In another advantageous embodiment of the construction according to the invention, the circuit arrangement includes a first short-circuit bridge, by means of which the two lines of the first pair of lines connected to the power source can be electrically conductively connected to each other. The first short-circuit bridge has at least one first electrical component by which the first short-circuit bridge is divided into two bridge sections. This first electrical component is configured such that below the limiting voltage, it electrically isolates the two bridge sections and upon reaching the limiting voltage, it electrically conductively connects them to each other.

In an advantageous configuration of the above embodiment of the invention, the first electrical component includes a spark gap, i.e., a discharge space between two electrodes, with the spark gap configured such that upon reaching the limiting voltage it becomes conductive, i.e., electrically conductively connects the two electrodes to each other across the discharge space.
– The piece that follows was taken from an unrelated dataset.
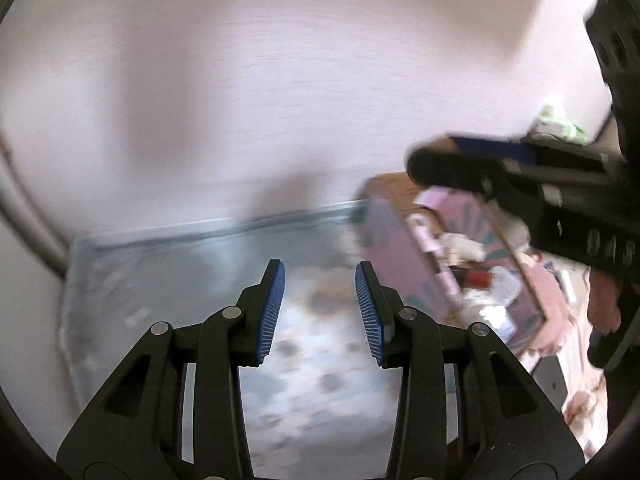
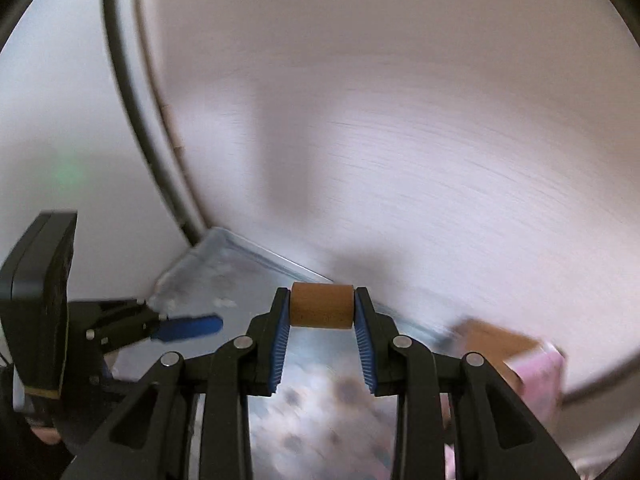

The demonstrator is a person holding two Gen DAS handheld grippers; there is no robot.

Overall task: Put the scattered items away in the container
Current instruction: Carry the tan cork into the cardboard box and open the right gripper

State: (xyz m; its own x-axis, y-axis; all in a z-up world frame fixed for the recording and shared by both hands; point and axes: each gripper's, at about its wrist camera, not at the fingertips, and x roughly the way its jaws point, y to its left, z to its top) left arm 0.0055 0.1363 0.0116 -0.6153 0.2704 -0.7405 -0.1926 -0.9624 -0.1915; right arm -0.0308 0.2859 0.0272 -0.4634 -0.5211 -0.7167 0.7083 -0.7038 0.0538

In another advantageous configuration of the above embodiment of the invention, the first electrical component includes at least one pair of diodes connected in antiparallel (bidirectional diode or diac), whose breakdown voltages are selected such that they become electrically conductive upon reaching the limiting voltage.

In another advantageous configuration of the above embodiment of the invention, the first electrical component includes at least one pair of zener diodes connected in antiserial, whose breakdown voltages are selected such that they become electrically conductive upon reaching the limiting voltage.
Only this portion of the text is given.